DATA
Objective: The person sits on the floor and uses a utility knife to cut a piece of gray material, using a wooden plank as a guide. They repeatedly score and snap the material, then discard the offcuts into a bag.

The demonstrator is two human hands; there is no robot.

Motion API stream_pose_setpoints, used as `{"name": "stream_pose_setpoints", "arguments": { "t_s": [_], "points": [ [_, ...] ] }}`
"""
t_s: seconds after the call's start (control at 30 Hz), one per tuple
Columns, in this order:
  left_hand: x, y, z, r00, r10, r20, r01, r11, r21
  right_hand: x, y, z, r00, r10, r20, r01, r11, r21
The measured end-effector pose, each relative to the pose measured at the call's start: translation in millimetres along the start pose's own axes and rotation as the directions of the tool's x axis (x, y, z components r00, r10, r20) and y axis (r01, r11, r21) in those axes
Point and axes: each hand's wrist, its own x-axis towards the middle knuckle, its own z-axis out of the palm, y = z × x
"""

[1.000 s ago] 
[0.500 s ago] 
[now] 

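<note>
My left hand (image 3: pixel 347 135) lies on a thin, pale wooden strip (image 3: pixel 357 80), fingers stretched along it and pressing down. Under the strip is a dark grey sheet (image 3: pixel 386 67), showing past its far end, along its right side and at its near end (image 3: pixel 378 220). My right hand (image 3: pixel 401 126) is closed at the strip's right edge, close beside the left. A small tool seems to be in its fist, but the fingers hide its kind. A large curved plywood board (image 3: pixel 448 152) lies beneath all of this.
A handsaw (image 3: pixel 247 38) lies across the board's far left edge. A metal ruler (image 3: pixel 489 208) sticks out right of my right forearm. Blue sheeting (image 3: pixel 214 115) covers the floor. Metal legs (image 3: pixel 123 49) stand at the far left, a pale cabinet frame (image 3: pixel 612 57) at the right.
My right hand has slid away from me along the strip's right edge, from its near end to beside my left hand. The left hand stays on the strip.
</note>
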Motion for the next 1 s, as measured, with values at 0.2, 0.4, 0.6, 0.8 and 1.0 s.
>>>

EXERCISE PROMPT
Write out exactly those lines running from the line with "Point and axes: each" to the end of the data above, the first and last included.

RESULT OF THE TASK
Point and axes: each hand's wrist, its own x-axis towards the middle knuckle, its own z-axis out of the palm, y = z × x
"""

[1.000 s ago] 
[0.500 s ago] 
[now] 

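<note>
My left hand (image 3: pixel 347 135) lies on a thin, pale wooden strip (image 3: pixel 357 80), fingers stretched along it and pressing down. Under the strip is a dark grey sheet (image 3: pixel 386 67), showing past its far end, along its right side and at its near end (image 3: pixel 378 220). My right hand (image 3: pixel 401 126) is closed at the strip's right edge, close beside the left. A small tool seems to be in its fist, but the fingers hide its kind. A large curved plywood board (image 3: pixel 448 152) lies beneath all of this.
A handsaw (image 3: pixel 247 38) lies across the board's far left edge. A metal ruler (image 3: pixel 489 208) sticks out right of my right forearm. Blue sheeting (image 3: pixel 214 115) covers the floor. Metal legs (image 3: pixel 123 49) stand at the far left, a pale cabinet frame (image 3: pixel 612 57) at the right.
My right hand has slid away from me along the strip's right edge, from its near end to beside my left hand. The left hand stays on the strip.
</note>
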Motion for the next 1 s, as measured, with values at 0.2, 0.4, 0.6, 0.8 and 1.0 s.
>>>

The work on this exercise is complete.